# What to produce:
Repeat the data that follows in full. Do not include the pictures.

# Input:
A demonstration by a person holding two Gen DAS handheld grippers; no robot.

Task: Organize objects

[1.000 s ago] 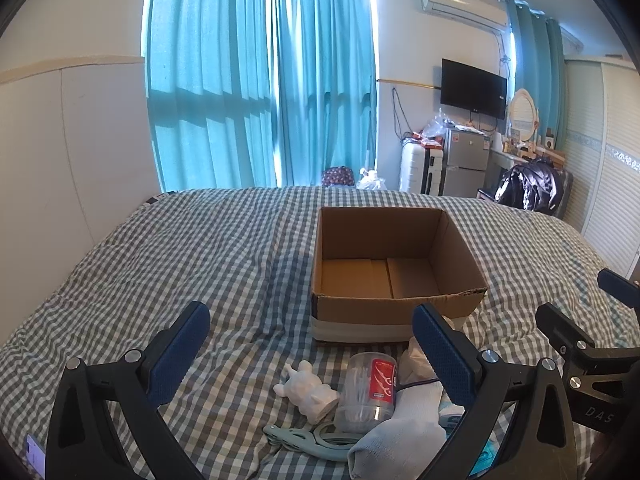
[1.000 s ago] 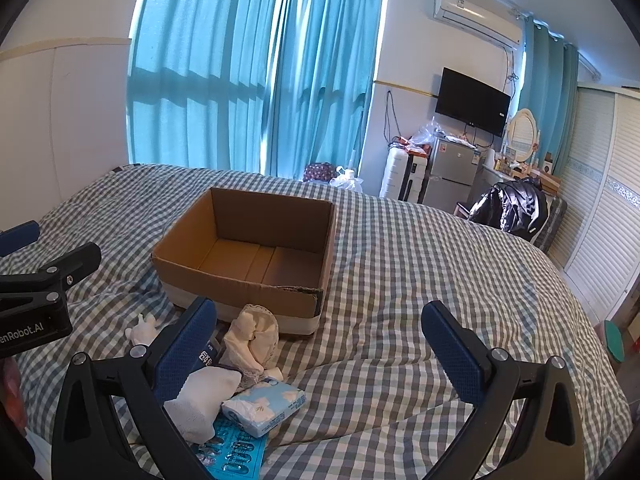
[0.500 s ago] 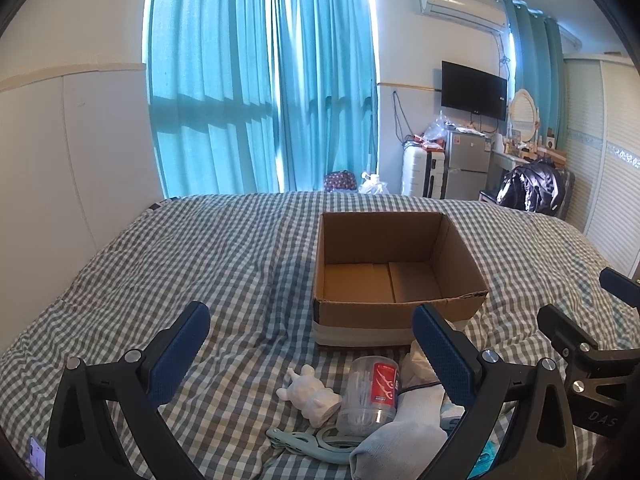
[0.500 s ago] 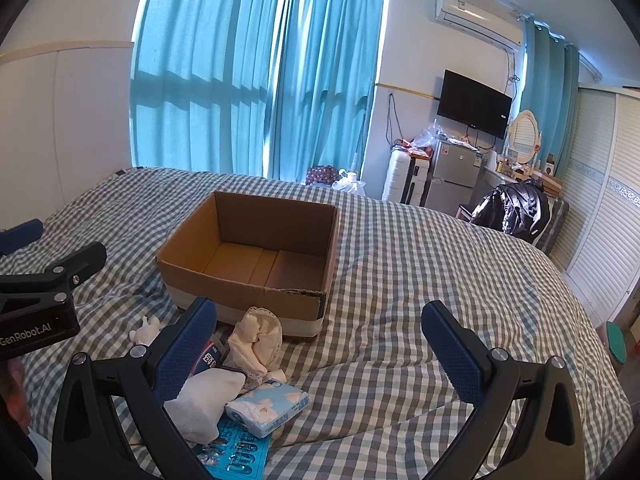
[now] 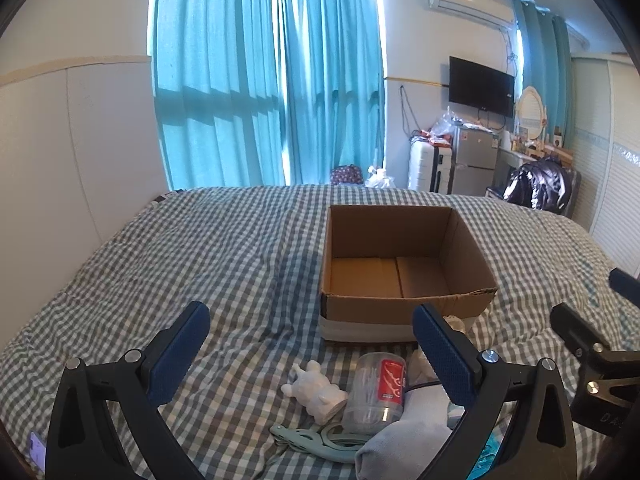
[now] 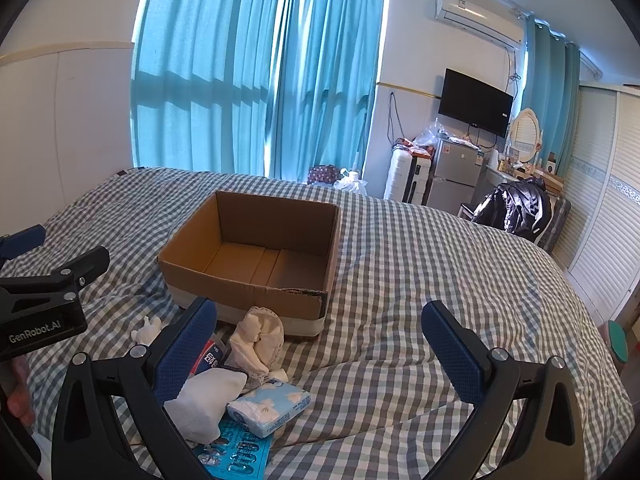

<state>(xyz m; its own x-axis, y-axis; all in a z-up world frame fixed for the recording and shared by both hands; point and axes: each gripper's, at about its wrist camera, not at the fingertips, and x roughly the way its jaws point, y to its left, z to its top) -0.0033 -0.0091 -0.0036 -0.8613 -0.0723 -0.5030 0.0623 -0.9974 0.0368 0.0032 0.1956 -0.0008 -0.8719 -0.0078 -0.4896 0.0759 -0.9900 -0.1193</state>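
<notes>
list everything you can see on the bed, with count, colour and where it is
cardboard box: 1, brown, mid-bed, nothing visible inside
figurine: 1, white, before box
clear jar: 1, red label, lying beside figurine
clip: 1, pale green, before the jar
sock: 1, white, near pile
lace cloth: 1, cream, against box front
tissue pack: 1, white-blue, right of sock
blister card: 1, blue, nearest
left gripper: open
right gripper: open
</notes>
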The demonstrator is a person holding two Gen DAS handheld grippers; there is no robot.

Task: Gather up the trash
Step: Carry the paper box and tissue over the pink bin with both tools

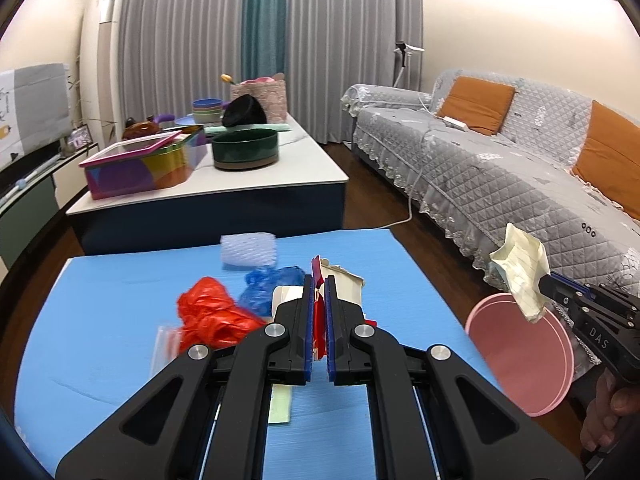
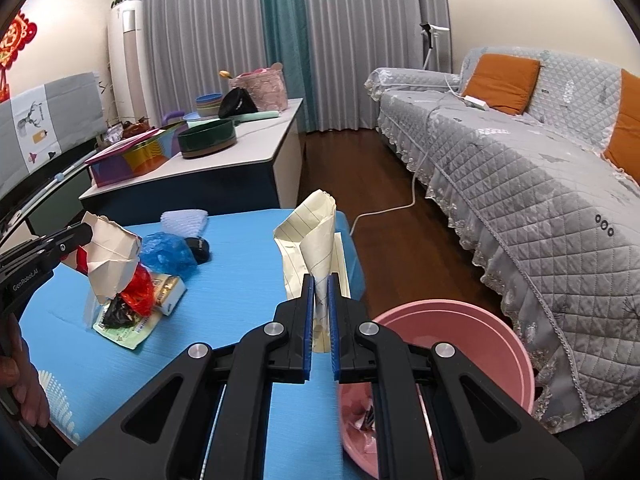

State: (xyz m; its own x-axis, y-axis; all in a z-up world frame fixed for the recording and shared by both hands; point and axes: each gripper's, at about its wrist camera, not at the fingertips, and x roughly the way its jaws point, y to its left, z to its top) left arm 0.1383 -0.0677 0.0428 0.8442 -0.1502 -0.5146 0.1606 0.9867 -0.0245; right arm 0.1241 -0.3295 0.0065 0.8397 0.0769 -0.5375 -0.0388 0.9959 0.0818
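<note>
In the left wrist view my left gripper (image 1: 319, 280) is shut on a crumpled white-and-red carton scrap (image 1: 319, 308) above the blue table (image 1: 100, 360). On the table lie a red plastic bag (image 1: 212, 316), a blue plastic bag (image 1: 268, 284) and a white foam net (image 1: 248, 250). My right gripper (image 2: 319, 280) is shut on a crumpled sheet of lined pale-yellow paper (image 2: 316, 236), beside the table's right edge. A pink bin (image 2: 460, 344) stands on the floor just right of it, with some scraps inside. The left gripper (image 2: 86, 232) with its carton scrap (image 2: 112, 256) shows at the left.
A snack packet (image 2: 170, 292), a green slip (image 2: 124, 332) and a small black object (image 2: 200, 250) also lie on the blue table (image 2: 224, 320). Behind stands a white table (image 1: 256, 184) loaded with bowls and boxes. A grey-covered sofa (image 2: 520, 184) runs along the right, and a white cable (image 2: 384, 212) crosses the wooden floor.
</note>
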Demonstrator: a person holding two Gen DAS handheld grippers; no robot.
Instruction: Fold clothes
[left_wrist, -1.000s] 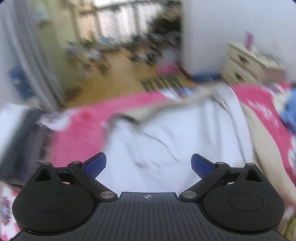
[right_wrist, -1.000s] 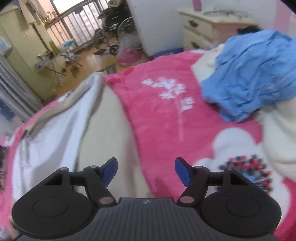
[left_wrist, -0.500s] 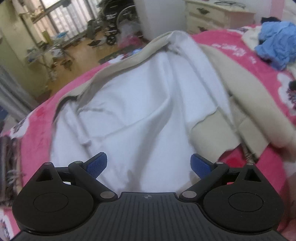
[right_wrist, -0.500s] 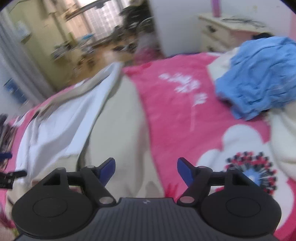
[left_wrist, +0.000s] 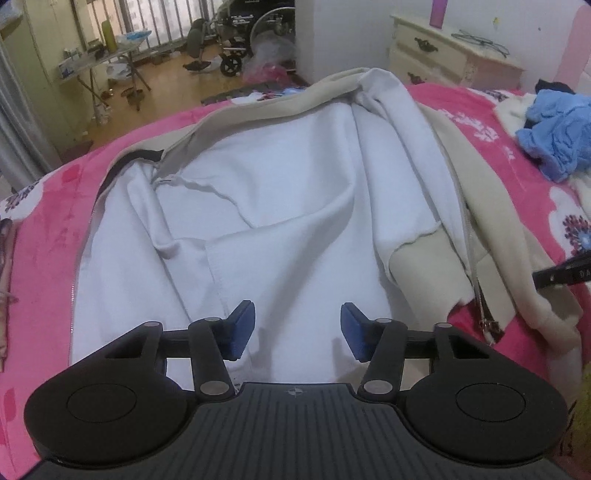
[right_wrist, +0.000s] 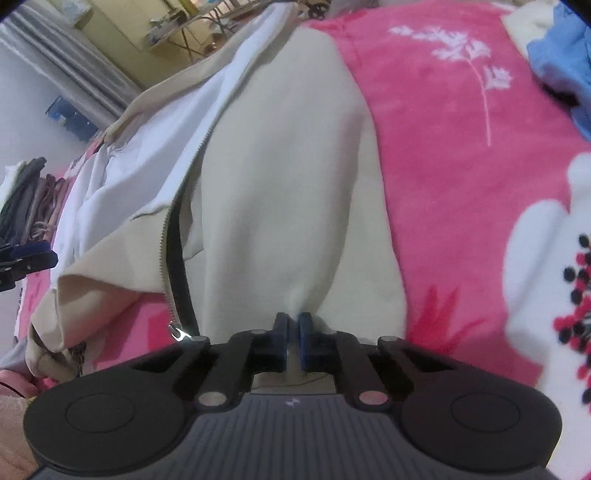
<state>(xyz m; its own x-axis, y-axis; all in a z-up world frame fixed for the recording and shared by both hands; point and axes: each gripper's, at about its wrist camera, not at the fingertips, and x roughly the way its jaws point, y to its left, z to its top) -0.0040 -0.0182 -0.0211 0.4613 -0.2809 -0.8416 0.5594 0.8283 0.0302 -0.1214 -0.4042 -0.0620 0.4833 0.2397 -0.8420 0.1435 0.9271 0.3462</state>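
Observation:
A beige zip jacket with a white lining (left_wrist: 288, 192) lies open on a pink flowered blanket (left_wrist: 48, 206). My left gripper (left_wrist: 297, 330) is open just above the lining's near edge, with nothing between its blue pads. My right gripper (right_wrist: 292, 341) is shut on the near hem of the jacket's beige panel (right_wrist: 288, 184), beside the zipper (right_wrist: 173, 258). The right gripper's tip shows at the right edge of the left wrist view (left_wrist: 561, 275). The left gripper's tip shows at the left edge of the right wrist view (right_wrist: 26, 260).
A crumpled blue garment (left_wrist: 554, 136) lies on the bed at the far right. A stack of folded dark clothes (right_wrist: 26, 199) sits at the left. A cream nightstand (left_wrist: 443, 62) stands beyond the bed. A wheelchair (left_wrist: 236, 40) and folding table (left_wrist: 110, 62) stand on the wooden floor.
The right gripper has dropped to the jacket's beige panel and shut on its hem. The left gripper has narrowed its opening and moved closer to the white lining.

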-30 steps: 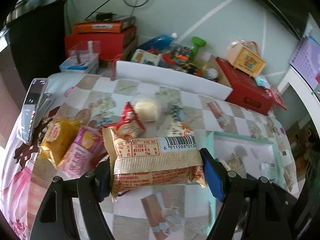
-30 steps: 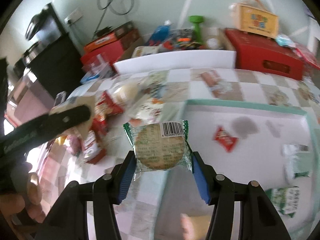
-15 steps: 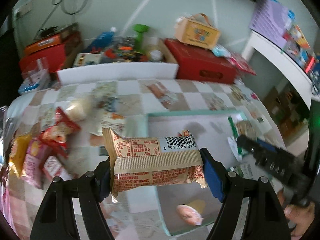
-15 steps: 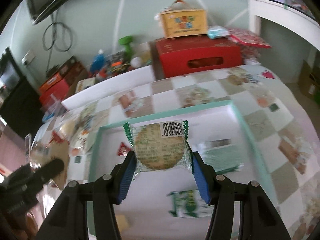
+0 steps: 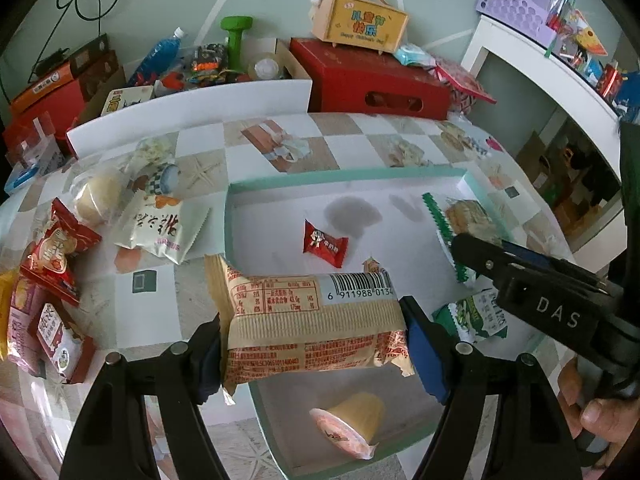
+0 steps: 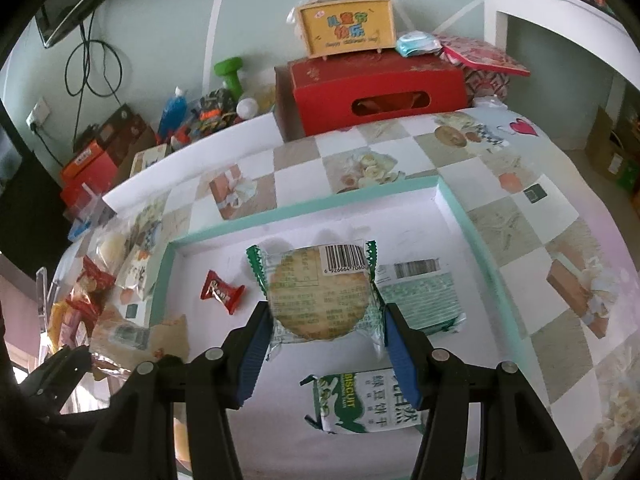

# Exercise answer:
A demonstration by a person holding two Gen DAS handheld grippers; no robot.

Task: Organize objects

[1.000 s ago] 
[1.000 s ago] 
[0.500 s ago] 
[0.500 s ago] 
[now] 
[now] 

<state>(xyz m; its own x-axis, y-axis; all in a z-up world frame fixed for the recording and shared by both hands; point and axes: each gripper's, at about its wrist camera, not at the fingertips, and x roughly the way its jaws point, y to its left, z to its top) -0.0033 -0.0091 -0.0036 -0.8613 -0.0723 -0.5030 0.0623 -0.9974 0.0368 0.0032 0.1956 -0.0008 -0.8719 -0.0078 -0.4896 0.0759 -0.9900 -0.1193</state>
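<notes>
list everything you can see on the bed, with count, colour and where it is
cardboard box: 1, brown, mid-bed, nothing visible inside
figurine: 1, white, before box
clear jar: 1, red label, lying beside figurine
clip: 1, pale green, before the jar
sock: 1, white, near pile
lace cloth: 1, cream, against box front
tissue pack: 1, white-blue, right of sock
blister card: 1, blue, nearest
left gripper: open
right gripper: open
</notes>
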The demonstrator is a person holding two Gen DAS handheld grippers; there is no robot.

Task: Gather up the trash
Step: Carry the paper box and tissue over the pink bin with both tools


State: (xyz m; its own x-axis, y-axis; all in a z-up world frame fixed for the recording and shared by both hands; point and axes: each gripper's, at about its wrist camera, not at the fingertips, and x roughly the way its jaws point, y to its left, z to its top) left arm 0.1383 -0.0677 0.0428 0.8442 -0.1502 -0.5146 0.1606 0.9867 -0.0245; right arm 0.1241 -0.3295 0.0065 0.8397 0.0769 -0.5375 -0.0388 0.9959 0.0818
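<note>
In the left wrist view my left gripper (image 1: 319, 280) is shut on a crumpled white-and-red carton scrap (image 1: 319, 308) above the blue table (image 1: 100, 360). On the table lie a red plastic bag (image 1: 212, 316), a blue plastic bag (image 1: 268, 284) and a white foam net (image 1: 248, 250). My right gripper (image 2: 319, 280) is shut on a crumpled sheet of lined pale-yellow paper (image 2: 316, 236), beside the table's right edge. A pink bin (image 2: 460, 344) stands on the floor just right of it, with some scraps inside. The left gripper (image 2: 86, 232) with its carton scrap (image 2: 112, 256) shows at the left.
A snack packet (image 2: 170, 292), a green slip (image 2: 124, 332) and a small black object (image 2: 200, 250) also lie on the blue table (image 2: 224, 320). Behind stands a white table (image 1: 256, 184) loaded with bowls and boxes. A grey-covered sofa (image 2: 520, 184) runs along the right, and a white cable (image 2: 384, 212) crosses the wooden floor.
</note>
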Demonstrator: a person holding two Gen DAS handheld grippers; no robot.
Instruction: Fold clothes
[left_wrist, -1.000s] 
[right_wrist, -1.000s] 
[left_wrist, -0.500s] 
[right_wrist, -0.500s] 
[left_wrist, +0.000s] 
[right_wrist, +0.000s] 
<state>(xyz m; its own x-axis, y-axis; all in a z-up world frame fixed for the recording and shared by both hands; point and axes: each gripper's, at about its wrist camera, not at the fingertips, and x roughly the way its jaws point, y to its left, z to its top) -0.0040 -0.0182 -0.0211 0.4613 -0.2809 -0.8416 0.5594 0.8283 0.0302 -0.1214 -0.4042 -0.0620 0.4833 0.2397 -0.8420 0.1435 0.9271 0.3462</state>
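Observation:
A beige zip jacket with a white lining (left_wrist: 288, 192) lies open on a pink flowered blanket (left_wrist: 48, 206). My left gripper (left_wrist: 297, 330) is open just above the lining's near edge, with nothing between its blue pads. My right gripper (right_wrist: 292, 341) is shut on the near hem of the jacket's beige panel (right_wrist: 288, 184), beside the zipper (right_wrist: 173, 258). The right gripper's tip shows at the right edge of the left wrist view (left_wrist: 561, 275). The left gripper's tip shows at the left edge of the right wrist view (right_wrist: 26, 260).
A crumpled blue garment (left_wrist: 554, 136) lies on the bed at the far right. A stack of folded dark clothes (right_wrist: 26, 199) sits at the left. A cream nightstand (left_wrist: 443, 62) stands beyond the bed. A wheelchair (left_wrist: 236, 40) and folding table (left_wrist: 110, 62) stand on the wooden floor.
The right gripper has dropped to the jacket's beige panel and shut on its hem. The left gripper has narrowed its opening and moved closer to the white lining.
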
-30 steps: 
-30 steps: 
-15 steps: 
-15 steps: 
+0 steps: 
+0 steps: 

That is the complete answer.